Les chiffres sont effrayants : selon des statistiques, le pays représente à lui seul plus du quart du million de décès dus à la maladie chaque année en Afrique. Et la moitié de sa population, soit environ 75 millions de personnes, est affectée chaque année au moins une fois. Quant aux enfants de moins de 5 ans, qui sont environ 24 millions, ils font en moyenne quatre crises par an. A cet effet, environ, 97%, de la population est exposée au risque du fait de la pauvreté, de l’ignorance et de structures médicales peu viables.

D’après l’OMS (Organisation mondiale de la santé), le paludisme représente un tiers des hospitalisations et engloutit environ    18% des ressources annuelles d’une famille pour les traitements.

La résistance aux insecticides n’est pas une découverte récente, mais selon des experts, des signes indiquent que le phénomène risque de s’aggraver, en raison notamment du réchauffement climatique.

« Nous sommes préoccupés par le fait que les moustiques porteurs du paludisme deviennent résistants à tous les insecticides approuvés par l’OMS, indique-t-on.

Bref, le moustique s’adapte au changement climatique et à tous les produits chimiques utilisés pour le combattre. En cas de résistance élevée, les gens utilisent alors des pesticides agricoles toxiques, a souligné un chercheur en ce domaine.

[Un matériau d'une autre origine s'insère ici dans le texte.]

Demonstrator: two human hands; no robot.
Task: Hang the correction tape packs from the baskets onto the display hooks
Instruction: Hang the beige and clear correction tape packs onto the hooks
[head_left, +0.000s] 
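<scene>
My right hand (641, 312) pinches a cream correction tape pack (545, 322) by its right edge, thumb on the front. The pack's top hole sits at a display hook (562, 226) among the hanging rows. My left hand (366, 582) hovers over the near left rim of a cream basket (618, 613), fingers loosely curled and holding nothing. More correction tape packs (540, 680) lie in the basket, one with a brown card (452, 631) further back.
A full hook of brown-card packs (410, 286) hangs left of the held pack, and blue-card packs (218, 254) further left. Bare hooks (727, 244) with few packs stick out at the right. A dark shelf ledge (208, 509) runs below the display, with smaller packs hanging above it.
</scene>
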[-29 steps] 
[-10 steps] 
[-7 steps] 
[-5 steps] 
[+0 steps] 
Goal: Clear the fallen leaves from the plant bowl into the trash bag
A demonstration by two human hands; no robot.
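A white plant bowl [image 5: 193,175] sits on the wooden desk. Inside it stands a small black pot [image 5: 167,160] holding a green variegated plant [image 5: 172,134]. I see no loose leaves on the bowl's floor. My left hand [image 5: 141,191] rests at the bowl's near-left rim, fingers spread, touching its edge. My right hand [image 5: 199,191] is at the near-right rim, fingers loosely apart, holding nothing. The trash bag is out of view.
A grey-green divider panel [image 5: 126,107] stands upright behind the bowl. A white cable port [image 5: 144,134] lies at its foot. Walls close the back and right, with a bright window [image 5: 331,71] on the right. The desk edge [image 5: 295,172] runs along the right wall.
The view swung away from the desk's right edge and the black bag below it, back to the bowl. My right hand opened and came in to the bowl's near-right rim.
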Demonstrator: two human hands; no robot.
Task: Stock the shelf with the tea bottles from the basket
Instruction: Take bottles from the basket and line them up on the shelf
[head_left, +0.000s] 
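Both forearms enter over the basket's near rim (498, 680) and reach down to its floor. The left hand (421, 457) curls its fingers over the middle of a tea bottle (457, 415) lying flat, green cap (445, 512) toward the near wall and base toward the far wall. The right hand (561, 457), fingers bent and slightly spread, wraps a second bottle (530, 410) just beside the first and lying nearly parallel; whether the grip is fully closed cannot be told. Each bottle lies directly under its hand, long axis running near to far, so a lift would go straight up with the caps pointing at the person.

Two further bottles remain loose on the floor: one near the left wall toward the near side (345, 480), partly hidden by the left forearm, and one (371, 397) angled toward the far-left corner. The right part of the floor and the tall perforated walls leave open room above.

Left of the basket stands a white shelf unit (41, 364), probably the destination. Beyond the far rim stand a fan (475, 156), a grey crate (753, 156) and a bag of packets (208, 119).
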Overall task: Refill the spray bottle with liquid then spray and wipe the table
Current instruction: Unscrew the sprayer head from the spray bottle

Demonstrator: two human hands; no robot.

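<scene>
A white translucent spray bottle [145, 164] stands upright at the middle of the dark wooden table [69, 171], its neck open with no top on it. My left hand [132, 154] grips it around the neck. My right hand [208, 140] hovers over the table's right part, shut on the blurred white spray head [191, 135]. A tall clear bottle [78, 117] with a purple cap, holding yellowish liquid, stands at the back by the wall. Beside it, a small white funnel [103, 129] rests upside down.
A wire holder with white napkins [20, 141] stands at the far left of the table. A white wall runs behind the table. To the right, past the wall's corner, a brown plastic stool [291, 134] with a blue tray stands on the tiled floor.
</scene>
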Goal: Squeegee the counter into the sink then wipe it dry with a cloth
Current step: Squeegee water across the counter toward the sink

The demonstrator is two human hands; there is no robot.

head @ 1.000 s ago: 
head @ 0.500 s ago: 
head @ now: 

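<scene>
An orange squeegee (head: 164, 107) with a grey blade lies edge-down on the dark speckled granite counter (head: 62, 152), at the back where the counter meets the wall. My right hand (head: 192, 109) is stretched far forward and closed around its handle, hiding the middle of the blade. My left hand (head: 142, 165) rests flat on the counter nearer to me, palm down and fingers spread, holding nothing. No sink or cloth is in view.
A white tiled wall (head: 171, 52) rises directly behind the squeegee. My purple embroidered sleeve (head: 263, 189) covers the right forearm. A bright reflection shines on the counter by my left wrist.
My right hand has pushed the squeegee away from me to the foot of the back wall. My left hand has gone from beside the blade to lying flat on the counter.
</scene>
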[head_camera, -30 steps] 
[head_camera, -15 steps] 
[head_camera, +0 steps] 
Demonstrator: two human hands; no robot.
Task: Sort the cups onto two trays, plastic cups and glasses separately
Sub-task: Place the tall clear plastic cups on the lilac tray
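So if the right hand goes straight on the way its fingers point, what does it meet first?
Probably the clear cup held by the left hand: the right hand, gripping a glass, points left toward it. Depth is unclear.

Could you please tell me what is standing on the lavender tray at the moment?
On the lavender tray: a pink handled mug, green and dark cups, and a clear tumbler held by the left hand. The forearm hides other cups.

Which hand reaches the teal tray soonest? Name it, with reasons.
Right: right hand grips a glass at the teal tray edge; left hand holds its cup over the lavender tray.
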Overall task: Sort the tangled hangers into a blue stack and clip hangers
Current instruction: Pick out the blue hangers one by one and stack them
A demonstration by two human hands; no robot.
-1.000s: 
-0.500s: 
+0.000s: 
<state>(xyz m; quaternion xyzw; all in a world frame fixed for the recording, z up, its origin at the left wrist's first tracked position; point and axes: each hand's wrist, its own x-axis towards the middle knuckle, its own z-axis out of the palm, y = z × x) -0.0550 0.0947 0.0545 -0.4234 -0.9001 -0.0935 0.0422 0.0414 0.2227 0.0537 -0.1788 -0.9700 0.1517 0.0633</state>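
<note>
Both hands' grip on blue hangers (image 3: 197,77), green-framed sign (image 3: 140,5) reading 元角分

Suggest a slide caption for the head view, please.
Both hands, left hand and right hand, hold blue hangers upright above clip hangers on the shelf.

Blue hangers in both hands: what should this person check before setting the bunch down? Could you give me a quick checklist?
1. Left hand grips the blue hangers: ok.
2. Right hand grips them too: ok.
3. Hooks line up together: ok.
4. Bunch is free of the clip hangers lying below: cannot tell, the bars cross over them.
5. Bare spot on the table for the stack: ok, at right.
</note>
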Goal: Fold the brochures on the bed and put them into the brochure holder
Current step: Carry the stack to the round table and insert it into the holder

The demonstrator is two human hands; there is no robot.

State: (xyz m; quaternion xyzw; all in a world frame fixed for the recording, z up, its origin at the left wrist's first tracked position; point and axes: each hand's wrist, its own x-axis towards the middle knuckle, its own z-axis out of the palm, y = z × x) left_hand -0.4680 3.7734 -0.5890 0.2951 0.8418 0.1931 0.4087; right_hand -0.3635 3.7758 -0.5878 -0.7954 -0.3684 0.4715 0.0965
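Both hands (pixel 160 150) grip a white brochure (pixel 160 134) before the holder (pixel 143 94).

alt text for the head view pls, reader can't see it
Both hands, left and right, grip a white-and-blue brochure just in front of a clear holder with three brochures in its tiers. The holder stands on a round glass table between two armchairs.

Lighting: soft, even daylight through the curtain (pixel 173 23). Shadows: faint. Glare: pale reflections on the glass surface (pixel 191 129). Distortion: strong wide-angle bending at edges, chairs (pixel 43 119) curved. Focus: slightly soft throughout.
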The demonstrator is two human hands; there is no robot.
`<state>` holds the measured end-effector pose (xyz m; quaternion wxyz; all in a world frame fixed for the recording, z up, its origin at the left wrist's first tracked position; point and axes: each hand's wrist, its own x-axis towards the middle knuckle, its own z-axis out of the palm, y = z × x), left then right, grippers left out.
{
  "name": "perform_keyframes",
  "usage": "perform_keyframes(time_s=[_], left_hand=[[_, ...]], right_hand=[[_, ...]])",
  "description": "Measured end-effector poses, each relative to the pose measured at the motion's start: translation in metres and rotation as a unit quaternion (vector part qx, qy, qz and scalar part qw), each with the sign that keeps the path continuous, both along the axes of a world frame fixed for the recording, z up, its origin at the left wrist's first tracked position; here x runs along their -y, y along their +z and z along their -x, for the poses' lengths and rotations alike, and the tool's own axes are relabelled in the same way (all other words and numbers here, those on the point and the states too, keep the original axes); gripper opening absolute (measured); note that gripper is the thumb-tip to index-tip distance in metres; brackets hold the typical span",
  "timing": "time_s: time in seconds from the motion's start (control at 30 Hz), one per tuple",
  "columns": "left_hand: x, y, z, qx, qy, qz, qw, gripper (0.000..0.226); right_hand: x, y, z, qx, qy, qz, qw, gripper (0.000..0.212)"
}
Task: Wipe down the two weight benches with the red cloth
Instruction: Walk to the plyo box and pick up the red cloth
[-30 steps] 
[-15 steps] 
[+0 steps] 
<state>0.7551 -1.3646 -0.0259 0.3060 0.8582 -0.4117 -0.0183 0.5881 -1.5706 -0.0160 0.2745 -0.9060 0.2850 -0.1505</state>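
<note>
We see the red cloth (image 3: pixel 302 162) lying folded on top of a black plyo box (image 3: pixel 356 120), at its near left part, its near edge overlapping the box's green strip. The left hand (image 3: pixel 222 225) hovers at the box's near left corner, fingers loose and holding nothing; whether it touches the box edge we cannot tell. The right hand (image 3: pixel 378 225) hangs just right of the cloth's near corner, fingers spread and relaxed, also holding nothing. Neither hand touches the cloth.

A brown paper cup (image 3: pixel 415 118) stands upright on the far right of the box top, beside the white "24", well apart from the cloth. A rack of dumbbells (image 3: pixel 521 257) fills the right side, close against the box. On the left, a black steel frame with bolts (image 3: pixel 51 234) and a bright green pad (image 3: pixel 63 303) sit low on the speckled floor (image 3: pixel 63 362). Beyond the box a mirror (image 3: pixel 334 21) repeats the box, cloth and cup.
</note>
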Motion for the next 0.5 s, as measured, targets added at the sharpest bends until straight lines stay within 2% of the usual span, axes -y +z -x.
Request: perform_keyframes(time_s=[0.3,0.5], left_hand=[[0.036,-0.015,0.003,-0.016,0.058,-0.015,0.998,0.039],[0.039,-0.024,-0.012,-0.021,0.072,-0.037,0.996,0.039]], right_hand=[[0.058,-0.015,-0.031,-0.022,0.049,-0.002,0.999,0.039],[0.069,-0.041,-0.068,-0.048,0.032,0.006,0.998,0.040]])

Les changements climatiques ont de leur côté brouillé les prévisions : « il y a 25 ans, on pouvait établir des tendances, ce n’est plus possible désormais » affirme un responsable du domaine de la santé. Pour lui, des températures plus élevées, une diminution de la pluviométrie et l’avancée du désert compliquent encore plus la lutte contre le fléau. Ces changements climatiques, concernent aussi bien les moustiques que les êtres humains. Quand il fait trop chaud la nuit à l’intérieur des maisons, les gens dorment dehors. Les moustiques suivent. Face à cette résistance, l’autorité urbaine devrait prendre des mesures pour être certains que les quelques insecticides à la disposition de la communauté seront efficaces en vue de lutter efficacement contre les moustiques à Kinshasa et ses environs. Pour aggraver encore la situation, des chercheurs soulignent que la résistance de l’anophèle femelle, le vecteur de la maladie, pourrait encore augmenter à cause de moustiquaires bon marché et de mauvaise qualité, voire des contrefaçons qui rentrent au République démocratique du Congo clandestinement.

Au lieu d’être imprégnées à 100%, ces moustiquaires ne le sont qu’à moitié, ce qui fait que le moustique ne reçoit que 50% du produit, survit, et passe le gène de résistance à la génération suivante, expliquent des spécialistes.

Tum, un habitant de Bibwa habitué du palu, combat à sa façon chez lui. Il change d’insecticide régulièrement parce qu’au bout d’un certain temps, les moustiques ne meurent plus après une pulvérisation.